Below are some records. Return exactly the lines from the one with "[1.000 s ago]" to the one with "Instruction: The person", and nothing else.

___ Input records

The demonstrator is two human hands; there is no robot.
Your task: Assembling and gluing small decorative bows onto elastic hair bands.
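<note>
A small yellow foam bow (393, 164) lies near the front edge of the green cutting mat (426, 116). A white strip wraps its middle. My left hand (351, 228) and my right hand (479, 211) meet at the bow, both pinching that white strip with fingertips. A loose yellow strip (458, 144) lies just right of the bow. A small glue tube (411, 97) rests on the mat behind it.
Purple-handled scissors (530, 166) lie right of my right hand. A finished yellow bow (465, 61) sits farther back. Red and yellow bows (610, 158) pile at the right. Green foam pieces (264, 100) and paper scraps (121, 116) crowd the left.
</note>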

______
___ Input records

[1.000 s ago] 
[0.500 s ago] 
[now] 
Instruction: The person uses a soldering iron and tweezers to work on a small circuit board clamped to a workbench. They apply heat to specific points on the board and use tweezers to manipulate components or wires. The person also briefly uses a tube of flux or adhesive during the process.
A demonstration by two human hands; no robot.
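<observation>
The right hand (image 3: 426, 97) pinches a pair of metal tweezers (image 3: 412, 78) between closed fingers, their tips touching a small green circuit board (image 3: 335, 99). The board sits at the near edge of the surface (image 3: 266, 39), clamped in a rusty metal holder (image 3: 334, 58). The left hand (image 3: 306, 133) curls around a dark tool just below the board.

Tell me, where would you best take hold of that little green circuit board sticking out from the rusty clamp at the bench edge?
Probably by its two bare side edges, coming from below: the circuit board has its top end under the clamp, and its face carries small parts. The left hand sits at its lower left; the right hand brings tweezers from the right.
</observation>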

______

Answer space →
[1.000 s ago] 
[0.500 s ago] 
[now] 
Instruction: The person uses a soldering iron and tweezers to work on a small circuit board clamped to a workbench. They apply heat to specific points on the board and use tweezers to manipulate components or wires. The person also briefly uses a tube of flux or adhesive during the process.

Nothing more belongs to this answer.